→ WORK ORDER
What is the number of lines in the data below that hold the word "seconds"? Give nothing beyond that number.

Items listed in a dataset

++++++

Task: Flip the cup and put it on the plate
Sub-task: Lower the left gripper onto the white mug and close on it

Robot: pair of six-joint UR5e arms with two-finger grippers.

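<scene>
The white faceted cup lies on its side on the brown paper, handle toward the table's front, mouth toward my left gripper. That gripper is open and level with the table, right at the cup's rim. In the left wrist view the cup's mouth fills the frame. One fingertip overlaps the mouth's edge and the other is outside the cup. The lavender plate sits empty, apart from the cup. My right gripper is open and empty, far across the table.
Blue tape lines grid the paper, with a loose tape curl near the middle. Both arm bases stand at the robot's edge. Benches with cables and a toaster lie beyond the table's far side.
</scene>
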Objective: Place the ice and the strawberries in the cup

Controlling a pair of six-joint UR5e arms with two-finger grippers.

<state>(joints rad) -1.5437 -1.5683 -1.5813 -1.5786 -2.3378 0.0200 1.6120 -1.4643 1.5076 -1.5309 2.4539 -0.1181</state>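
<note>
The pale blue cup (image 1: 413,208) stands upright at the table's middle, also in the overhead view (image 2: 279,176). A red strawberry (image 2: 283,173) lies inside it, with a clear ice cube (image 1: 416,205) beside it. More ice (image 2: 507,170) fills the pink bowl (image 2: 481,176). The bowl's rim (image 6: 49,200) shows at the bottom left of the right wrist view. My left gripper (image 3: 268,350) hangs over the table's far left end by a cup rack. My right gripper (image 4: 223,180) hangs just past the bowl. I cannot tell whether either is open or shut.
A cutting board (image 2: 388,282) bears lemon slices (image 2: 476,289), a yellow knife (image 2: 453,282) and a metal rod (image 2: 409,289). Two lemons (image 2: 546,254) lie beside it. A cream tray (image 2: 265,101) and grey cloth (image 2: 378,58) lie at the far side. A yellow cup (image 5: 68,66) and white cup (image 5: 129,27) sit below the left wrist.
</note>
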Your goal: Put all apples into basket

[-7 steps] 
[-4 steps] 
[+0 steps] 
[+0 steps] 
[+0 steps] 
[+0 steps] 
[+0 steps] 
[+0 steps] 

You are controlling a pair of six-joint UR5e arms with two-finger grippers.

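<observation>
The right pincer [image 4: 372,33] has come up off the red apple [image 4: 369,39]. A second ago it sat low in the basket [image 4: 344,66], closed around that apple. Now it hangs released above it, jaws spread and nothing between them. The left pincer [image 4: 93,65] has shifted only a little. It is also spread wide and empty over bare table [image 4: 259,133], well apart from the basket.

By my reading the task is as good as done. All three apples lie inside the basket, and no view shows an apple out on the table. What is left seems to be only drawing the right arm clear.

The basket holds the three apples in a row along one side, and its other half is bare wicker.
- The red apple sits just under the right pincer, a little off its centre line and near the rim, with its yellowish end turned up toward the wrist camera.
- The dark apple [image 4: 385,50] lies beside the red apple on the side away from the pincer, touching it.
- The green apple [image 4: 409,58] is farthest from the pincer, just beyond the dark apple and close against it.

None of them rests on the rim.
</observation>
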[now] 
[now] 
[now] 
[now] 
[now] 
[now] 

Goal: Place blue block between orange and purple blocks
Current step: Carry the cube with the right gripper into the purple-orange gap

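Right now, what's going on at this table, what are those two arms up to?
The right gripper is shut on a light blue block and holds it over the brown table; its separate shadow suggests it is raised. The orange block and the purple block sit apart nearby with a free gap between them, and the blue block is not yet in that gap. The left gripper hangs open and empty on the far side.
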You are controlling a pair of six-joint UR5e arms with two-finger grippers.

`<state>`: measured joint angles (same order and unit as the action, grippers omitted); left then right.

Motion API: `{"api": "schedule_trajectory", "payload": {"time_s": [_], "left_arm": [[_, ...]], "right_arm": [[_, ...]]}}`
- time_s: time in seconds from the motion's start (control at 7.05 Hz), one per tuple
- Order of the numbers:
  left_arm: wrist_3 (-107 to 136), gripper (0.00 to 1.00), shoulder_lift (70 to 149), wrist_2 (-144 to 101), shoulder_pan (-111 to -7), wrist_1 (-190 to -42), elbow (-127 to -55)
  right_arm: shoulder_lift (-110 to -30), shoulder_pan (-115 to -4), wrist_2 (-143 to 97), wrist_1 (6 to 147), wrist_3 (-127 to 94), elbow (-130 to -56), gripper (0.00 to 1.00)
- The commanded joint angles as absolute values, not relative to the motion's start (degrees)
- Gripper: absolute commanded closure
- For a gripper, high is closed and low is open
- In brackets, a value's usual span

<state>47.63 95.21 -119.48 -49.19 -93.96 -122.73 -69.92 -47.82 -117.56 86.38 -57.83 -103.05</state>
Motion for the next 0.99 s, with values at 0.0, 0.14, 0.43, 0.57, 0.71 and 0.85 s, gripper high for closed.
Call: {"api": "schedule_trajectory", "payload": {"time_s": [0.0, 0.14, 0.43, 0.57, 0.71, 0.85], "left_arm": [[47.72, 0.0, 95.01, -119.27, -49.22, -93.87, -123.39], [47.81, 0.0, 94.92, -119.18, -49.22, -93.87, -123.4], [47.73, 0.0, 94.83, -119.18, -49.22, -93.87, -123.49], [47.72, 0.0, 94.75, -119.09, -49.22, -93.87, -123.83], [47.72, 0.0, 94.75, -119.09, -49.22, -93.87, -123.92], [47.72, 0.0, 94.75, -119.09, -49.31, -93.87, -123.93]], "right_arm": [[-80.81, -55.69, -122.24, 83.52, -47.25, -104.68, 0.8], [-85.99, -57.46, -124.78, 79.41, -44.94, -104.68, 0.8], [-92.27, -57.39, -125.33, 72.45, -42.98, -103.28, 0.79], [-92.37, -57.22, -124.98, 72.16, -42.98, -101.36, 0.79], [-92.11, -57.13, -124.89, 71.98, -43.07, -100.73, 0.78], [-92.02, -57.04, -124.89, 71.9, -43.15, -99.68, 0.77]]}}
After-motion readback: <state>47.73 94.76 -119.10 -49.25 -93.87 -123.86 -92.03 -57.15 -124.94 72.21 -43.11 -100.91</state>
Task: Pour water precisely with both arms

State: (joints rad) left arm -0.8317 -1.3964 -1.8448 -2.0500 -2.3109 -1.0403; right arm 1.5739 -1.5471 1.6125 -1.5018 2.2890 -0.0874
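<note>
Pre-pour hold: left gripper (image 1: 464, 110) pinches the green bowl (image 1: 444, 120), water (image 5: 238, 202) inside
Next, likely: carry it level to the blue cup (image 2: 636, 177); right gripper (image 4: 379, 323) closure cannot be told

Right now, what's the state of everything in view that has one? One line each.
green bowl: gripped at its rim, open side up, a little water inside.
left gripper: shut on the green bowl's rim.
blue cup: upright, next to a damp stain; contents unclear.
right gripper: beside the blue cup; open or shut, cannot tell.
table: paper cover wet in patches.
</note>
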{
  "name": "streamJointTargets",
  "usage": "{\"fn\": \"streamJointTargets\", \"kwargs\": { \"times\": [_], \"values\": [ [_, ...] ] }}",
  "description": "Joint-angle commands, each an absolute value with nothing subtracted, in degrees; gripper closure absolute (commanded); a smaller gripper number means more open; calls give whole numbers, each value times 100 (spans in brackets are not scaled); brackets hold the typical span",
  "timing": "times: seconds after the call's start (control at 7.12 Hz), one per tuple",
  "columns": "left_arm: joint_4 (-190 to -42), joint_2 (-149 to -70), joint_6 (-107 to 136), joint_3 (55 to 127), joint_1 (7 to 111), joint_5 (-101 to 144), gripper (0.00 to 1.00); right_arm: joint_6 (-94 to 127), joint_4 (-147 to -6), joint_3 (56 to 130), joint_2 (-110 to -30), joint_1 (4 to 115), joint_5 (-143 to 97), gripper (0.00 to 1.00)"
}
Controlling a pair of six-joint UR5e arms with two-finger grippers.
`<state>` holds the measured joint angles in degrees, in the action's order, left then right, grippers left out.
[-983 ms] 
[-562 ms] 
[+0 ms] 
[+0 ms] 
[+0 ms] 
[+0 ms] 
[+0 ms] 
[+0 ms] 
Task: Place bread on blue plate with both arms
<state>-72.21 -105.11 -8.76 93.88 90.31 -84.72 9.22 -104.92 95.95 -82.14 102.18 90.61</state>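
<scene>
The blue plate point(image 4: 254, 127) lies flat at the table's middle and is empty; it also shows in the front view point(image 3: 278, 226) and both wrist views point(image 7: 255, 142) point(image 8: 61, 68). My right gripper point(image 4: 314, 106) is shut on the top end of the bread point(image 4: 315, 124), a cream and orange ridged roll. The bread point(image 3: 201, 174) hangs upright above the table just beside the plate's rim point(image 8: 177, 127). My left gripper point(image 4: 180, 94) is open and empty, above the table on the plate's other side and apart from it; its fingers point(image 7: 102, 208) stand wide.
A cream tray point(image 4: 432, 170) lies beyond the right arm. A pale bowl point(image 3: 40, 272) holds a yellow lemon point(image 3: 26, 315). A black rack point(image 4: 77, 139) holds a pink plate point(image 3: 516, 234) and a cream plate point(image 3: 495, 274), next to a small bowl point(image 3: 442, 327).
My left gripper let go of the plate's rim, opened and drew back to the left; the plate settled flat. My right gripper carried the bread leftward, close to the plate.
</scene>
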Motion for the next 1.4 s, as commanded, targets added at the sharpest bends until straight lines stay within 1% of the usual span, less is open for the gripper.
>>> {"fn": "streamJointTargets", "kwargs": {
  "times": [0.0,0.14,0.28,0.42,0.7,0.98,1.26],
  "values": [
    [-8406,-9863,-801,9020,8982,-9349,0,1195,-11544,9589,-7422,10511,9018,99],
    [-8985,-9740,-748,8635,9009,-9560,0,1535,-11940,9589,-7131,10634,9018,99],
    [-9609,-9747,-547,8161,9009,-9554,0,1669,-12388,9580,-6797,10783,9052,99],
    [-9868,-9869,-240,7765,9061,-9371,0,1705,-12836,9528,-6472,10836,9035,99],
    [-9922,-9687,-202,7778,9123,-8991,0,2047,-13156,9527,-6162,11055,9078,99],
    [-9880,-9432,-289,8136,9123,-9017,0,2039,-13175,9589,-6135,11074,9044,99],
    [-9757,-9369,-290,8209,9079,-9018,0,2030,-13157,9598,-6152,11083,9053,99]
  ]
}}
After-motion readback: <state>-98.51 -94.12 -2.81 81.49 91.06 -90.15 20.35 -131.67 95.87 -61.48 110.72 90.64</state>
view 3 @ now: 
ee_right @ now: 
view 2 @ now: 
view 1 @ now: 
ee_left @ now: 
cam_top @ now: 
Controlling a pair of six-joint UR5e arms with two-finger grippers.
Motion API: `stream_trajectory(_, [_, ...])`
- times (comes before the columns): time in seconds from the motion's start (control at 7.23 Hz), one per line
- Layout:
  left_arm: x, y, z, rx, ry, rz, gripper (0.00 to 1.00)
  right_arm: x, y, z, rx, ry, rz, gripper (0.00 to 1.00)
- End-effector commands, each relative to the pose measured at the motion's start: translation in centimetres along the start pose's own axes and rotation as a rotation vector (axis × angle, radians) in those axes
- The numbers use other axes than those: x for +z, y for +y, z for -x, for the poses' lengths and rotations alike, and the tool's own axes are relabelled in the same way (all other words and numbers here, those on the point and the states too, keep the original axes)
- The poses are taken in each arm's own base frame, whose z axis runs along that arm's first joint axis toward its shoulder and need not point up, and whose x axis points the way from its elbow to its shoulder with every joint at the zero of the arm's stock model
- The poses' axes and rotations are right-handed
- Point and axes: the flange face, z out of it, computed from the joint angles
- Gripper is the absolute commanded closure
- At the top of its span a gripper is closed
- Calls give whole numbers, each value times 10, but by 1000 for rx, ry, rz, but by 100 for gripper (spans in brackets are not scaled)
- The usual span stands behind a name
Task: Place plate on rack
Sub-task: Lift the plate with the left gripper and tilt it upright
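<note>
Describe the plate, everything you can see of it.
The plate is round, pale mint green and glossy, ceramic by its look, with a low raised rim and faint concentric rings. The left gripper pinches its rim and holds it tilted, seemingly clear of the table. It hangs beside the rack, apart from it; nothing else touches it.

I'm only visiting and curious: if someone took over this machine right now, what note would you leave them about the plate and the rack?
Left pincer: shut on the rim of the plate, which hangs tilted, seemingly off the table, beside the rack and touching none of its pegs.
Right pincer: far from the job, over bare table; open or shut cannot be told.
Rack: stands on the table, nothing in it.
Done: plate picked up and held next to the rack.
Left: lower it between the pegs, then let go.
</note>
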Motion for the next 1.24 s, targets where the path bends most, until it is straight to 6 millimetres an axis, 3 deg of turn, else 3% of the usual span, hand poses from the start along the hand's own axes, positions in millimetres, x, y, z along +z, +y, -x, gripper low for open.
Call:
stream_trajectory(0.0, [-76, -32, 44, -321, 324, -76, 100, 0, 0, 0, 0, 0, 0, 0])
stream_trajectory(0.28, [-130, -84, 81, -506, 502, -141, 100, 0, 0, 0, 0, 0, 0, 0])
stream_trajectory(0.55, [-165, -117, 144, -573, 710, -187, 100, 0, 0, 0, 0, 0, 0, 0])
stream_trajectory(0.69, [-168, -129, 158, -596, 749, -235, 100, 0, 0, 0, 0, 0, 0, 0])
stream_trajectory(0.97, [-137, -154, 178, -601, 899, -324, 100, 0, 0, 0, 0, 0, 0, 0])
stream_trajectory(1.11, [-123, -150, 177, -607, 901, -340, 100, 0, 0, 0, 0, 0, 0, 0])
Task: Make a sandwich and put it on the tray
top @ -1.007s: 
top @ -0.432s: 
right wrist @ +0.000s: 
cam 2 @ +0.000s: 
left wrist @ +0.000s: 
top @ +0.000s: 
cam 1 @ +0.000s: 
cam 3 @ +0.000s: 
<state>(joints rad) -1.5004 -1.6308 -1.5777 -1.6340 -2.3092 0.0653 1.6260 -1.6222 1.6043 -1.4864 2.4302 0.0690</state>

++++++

→ RESPONSE FOR THIS EXERCISE
3